Cela fit diversion et l’on en avait grand besoin, car la soirée était glaciale et plus d’une charmante dame grelottait au bras de son cavalier.

Les trois frères, cependant, n’avaient pas tué leurs chevaux pour rester oisifs au bord d’un fossé.

Ils supposaient que Franz était à l’intérieur du château ; ce qu’ils voulaient, c’était arriver jusqu’à Franz.

La douve, du côté de la plate-forme, cachait sa berge escarpée sous une épaisse chevelure de broussailles. Des ronces centenaires et mille plantes sauvages, nourries par l’humidité, jetaient en tous sens leurs pousses vigoureuses et suspendaient comme une rude toison au-dessus de l’eau endormie.

Les trois frères s’étaient agenouillés à quelques pas l’un de l’autre, le long de cette impénétrable bordure. Leurs mains tâtaient le sol et sondaient les broussailles.

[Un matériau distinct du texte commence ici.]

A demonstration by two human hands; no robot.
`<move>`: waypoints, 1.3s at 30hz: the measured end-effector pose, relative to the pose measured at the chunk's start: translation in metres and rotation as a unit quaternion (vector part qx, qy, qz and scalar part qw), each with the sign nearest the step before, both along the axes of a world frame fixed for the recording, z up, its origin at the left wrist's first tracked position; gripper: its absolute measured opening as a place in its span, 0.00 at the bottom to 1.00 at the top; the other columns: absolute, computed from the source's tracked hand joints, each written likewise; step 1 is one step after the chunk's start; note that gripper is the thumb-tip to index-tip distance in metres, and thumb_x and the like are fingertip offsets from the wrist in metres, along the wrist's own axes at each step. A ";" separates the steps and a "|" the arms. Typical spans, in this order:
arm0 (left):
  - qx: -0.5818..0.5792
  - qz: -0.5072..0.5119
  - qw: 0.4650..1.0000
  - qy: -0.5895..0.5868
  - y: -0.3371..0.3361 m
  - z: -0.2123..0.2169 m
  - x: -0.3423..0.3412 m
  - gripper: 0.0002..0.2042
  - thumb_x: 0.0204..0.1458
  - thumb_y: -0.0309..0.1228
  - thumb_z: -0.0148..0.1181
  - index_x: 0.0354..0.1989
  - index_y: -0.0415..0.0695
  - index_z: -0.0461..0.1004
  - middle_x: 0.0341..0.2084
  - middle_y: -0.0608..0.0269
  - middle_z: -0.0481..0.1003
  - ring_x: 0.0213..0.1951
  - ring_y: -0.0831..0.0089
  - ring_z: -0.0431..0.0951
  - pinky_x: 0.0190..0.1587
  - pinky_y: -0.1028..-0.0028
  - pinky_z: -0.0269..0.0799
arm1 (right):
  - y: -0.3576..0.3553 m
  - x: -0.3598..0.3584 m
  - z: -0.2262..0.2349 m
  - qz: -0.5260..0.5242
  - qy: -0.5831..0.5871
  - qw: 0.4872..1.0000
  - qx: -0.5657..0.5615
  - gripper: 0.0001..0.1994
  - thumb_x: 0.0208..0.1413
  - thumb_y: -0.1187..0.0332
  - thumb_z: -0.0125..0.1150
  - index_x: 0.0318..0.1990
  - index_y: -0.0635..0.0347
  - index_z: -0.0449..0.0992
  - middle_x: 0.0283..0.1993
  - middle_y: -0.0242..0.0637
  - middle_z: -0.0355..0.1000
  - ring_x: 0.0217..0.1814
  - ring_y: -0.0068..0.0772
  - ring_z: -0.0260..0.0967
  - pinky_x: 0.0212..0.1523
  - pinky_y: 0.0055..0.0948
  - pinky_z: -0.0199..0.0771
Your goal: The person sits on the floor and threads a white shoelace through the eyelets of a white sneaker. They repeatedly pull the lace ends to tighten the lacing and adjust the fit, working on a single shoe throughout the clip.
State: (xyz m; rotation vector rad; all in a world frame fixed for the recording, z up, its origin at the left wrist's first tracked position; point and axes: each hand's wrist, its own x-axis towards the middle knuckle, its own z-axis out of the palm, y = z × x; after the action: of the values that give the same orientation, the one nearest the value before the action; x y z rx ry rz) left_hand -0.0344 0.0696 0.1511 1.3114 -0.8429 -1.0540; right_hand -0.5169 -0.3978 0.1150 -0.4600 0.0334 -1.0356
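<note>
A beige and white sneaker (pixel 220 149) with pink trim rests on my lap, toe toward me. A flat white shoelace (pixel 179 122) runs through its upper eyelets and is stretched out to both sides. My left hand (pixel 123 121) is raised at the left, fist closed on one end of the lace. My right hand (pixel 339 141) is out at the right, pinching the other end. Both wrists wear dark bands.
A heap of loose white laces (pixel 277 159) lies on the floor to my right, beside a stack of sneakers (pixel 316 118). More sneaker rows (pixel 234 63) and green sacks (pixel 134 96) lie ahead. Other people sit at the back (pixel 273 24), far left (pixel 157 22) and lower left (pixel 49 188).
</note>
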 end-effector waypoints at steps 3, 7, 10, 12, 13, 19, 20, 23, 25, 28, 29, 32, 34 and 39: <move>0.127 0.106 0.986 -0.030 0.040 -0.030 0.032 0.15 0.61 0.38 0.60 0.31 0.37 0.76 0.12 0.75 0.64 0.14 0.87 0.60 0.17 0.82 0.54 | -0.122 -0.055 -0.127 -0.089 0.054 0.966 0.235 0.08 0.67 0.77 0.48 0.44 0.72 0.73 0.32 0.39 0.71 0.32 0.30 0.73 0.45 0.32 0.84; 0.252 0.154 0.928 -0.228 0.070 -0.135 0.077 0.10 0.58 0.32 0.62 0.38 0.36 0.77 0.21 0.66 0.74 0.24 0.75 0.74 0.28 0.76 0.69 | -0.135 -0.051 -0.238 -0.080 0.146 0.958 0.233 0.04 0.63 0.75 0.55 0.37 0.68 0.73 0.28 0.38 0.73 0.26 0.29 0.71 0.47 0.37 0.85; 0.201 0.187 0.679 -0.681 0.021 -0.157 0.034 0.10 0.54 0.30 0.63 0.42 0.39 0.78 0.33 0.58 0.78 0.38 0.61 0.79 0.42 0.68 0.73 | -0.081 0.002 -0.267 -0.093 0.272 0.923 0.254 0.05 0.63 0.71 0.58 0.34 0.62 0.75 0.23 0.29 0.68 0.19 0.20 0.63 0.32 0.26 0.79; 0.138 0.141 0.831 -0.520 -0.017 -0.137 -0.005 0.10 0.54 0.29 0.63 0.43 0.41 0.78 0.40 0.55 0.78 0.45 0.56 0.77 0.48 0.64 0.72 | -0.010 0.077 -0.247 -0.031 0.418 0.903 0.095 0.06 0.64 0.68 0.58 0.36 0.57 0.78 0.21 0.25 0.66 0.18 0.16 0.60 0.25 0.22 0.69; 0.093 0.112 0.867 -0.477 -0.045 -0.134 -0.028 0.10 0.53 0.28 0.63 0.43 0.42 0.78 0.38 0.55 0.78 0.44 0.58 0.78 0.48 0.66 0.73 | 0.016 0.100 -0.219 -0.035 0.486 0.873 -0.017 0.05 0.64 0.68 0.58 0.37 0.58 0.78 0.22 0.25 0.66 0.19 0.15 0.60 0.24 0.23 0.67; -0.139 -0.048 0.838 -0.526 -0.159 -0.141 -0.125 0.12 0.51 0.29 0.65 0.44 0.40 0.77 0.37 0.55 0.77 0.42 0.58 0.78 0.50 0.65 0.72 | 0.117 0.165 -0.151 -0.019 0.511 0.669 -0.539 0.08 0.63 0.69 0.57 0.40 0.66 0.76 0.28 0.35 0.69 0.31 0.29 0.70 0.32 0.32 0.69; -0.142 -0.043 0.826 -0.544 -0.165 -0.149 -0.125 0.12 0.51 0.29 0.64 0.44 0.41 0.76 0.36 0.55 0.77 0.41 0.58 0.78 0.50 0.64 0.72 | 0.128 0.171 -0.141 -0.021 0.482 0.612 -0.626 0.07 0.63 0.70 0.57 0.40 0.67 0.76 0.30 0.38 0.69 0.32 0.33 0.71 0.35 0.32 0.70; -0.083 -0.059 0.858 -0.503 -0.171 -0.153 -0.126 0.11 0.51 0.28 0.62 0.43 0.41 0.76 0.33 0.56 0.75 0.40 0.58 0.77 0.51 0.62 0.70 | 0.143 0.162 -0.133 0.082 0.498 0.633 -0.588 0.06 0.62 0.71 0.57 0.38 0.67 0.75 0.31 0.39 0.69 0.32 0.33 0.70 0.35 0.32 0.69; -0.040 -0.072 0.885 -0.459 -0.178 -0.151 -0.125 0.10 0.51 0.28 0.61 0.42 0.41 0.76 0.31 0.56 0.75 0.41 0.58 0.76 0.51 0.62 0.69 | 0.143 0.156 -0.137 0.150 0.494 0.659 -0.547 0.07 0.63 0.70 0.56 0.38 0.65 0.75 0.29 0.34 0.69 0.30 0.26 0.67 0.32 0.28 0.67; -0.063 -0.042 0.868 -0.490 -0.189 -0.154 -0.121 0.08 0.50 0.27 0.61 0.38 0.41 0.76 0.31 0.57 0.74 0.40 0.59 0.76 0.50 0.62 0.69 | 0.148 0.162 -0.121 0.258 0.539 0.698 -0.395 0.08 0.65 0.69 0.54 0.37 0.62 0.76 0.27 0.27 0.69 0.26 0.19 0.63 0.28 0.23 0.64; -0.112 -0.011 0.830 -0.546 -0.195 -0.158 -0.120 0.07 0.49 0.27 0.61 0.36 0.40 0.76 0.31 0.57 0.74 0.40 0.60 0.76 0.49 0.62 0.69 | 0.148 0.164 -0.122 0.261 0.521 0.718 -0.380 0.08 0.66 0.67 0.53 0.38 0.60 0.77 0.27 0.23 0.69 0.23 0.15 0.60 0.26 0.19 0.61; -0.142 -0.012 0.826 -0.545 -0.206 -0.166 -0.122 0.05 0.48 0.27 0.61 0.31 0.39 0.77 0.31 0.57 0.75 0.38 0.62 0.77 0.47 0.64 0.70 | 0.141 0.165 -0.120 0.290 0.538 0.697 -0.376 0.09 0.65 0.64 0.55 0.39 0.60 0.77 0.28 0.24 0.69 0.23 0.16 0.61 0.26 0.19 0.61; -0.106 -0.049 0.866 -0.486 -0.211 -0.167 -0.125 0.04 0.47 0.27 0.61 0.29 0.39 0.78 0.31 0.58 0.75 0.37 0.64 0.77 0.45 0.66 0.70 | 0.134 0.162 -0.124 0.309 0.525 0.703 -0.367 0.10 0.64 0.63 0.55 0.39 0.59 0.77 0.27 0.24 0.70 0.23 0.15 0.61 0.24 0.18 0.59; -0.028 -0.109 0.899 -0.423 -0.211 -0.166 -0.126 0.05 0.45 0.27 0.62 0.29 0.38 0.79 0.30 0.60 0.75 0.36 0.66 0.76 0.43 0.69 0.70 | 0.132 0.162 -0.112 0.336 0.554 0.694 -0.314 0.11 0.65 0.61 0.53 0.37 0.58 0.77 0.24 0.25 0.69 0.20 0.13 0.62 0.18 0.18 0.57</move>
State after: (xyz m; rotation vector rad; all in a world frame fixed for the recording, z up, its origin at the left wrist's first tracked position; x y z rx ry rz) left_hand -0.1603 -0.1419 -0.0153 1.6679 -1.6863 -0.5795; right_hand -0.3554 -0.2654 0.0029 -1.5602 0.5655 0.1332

— Il y a vingt ans que nous avons fait ce chemin pour la dernière fois, dit Goëtz ; le temps a bien pu boucher notre sentier.

— C’est à peine si la main passe à traversée taillis ! répondit Albert. Trouvez-vous quelque chose, Otto ?

— Je cherche… Si l’on avait au moins quelque petit rayon de lune !…

Ils poursuivirent silencieusement leur besogne durant une minute.

Puis Otto se redressa.

— Prenons notre élan et sautons, dit-il, morts ou vivants nous arriverons bien au fond du fossé.

Albert se releva à son tour, et fit quelques pas en arrière, comme s’il eût voulu tenter le saut le premier.